Jenni had Bart's joie de vivre, but where Bart was overconfident, Jenni was underconfident, and her development in the Legion was about overcoming that. She and her cousin Bart met when she was trapped in the 20th century for a while (Impulse #9-#11), and the story of their friendship and eventual parting was one of the funniest, sweetest, saddest comic book stories I have ever read. Everyone I know who remembers the story, remembers crying at its end ... including me.

Just like Bart, I didn't like Jenni at first and found her annoying, then I got to know her, identify with her, love her, then lose her to the 30th century (and a version of it that no longer exists). Come back, Jenni Ognats, come back.

Friday, February 24, 2006

Everything But the Little Black Dog

And now, the moment no one but me has been waiting for:

The Sword of Absorbascon--
the custom Heroclix figure

(courtesy of Totaltoyz, original costume design by Blockade Boy).

BHM 24: Vixen

I'm sure there are versions of Vixen I could stand, but I swear I haven't seen them yet.

If you've been reading this blog for a while, you've already encountered Vixen as a member of the much-maligned Justice League Detroit. That's pretty much the only place I've seen her (except on the JLU cartoon, where she was annoyingly insecure), and almost everyone in the Detroit League was portrayed unpalatably.

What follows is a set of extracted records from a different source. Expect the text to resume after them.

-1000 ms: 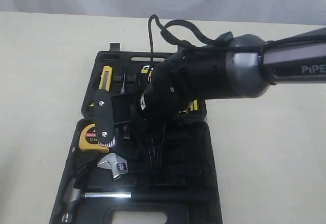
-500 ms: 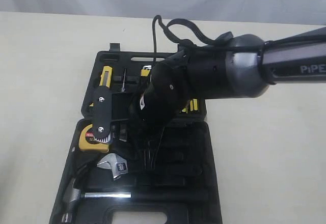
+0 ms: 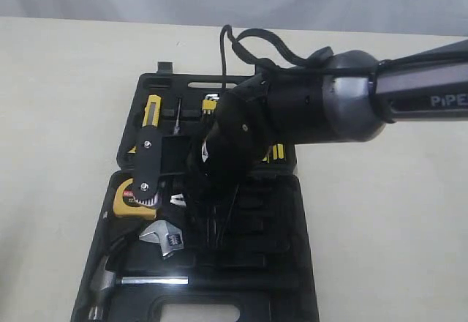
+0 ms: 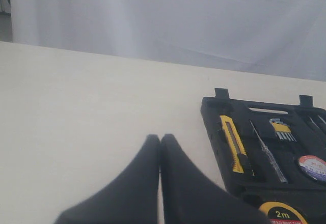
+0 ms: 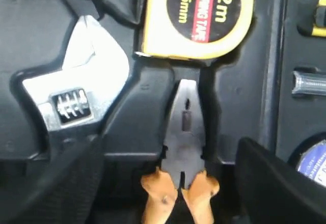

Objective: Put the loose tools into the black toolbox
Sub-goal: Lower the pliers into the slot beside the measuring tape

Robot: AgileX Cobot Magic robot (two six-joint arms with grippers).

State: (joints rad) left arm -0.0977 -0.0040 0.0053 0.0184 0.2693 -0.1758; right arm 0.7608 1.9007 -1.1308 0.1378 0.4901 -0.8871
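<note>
The tape measure point(image 5: 198, 15), at the left of the toolbox's point(image 3: 303, 263) near half, reads "2m" and "12.5mm". The right arm point(image 3: 409, 95) reads "PIPE". The left claw point(image 4: 160, 183) is pressed shut and empty over the table point(image 4: 76, 107), left of the toolbox. The right claw point(image 5: 168, 147) is spread wide, clear of the pliers point(image 5: 184, 132), which lie in their recess just beside the tape measure. Only the left wrist view shows the left claw.
</note>
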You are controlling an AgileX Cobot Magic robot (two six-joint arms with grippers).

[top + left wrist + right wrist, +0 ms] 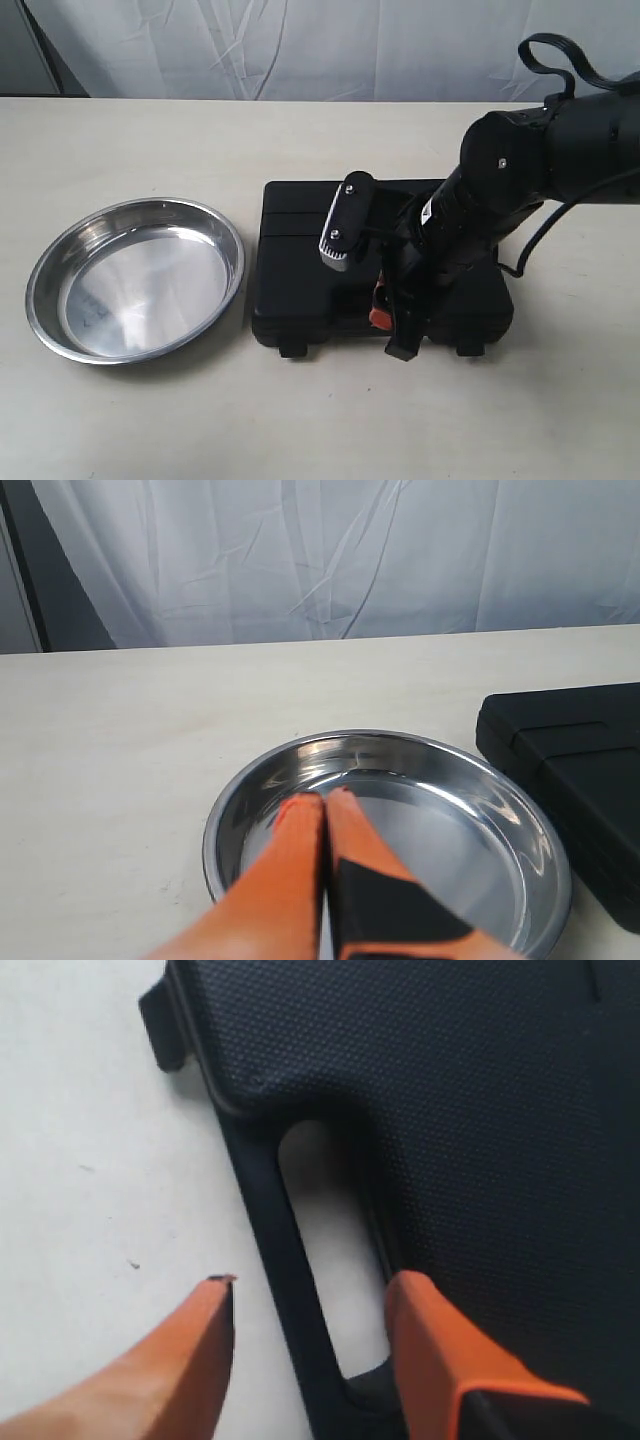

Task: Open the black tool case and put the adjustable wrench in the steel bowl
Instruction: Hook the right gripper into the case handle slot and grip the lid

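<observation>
A beige table [130, 140] meets a creased white curtain [300, 45], a dark gap [60, 610] beside it.

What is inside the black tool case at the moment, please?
Nothing inside shows: the black tool case is closed, its lid down, so any tools are hidden. Only the table shows through its handle slot, where the right gripper straddles the handle bar with open fingers.

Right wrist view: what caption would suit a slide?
Open orange claw straddling the handle of the black tool case.
</observation>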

Vixen, the brainchild of nobody's favorite writer, Gerry Conway, was supposed to be introduced in her own series in August of 1978, the first DC black superheroine; very big deal, lots of house ads. Unfortunately for her, her intended series was a victim of the DC Implosion in June of that year. If you really want to read it, get a copy of Cancelled Comics Cavalcade, it's in there. Conway later snuck Vixen into an issue of Superman (#251), before his big break came and he got to put her in the New Justice League (Detroit).

Does that make me a bad guy or did Vixen overshoot? Who can say?

Vixen (Mari McCabe) was the child of a minister who was the president of the Central African fictionation of M'Changa (where, improbably, they speak Swahili, an East African language). He was killed in a military revolution led by his brother, Vixen's arch-enemy...

Just kidding; sometimes I vary my DC humor with a little D.C. humor. That's her uncle, Gen. Mustapha Maksai. She escaped the revolutionaries along with the Tantum Totem, a magical tribal doohickie that can grant "animal powers" to members of her family, and did what any sensible person would to hide herself from her Uncle's assassins:
she became a world famous supermodel and superheroine with the world's most identifiably hideous hairstyle. "They'll never find me here on the cover of this month's Vogue!"

She's a Democratic Warrior Princess! She's a Glamorous World Famous Supermodel! She's a Sex-Crazed Animal Woman! She's a Batmanesque Butt-Kicking Superhero! She's a Hopeless Mishmash of Fanboy Fantasy!

I'll spare you any more panels of her repeatedly hitting on J'onn J'onnz (ew!) and making out with janitor Dale Gunn in the Utility Room (eww!!). But at right she's using her animalistic sexual mojo (with accompanying suggestive line-motif) on a Man of the Cloth. She met him on the previous page, when her reckless vigilanteism sent a convertible flying into a crowd of his parishioners. Gee, a minister, just like her daddy. How ... creepy.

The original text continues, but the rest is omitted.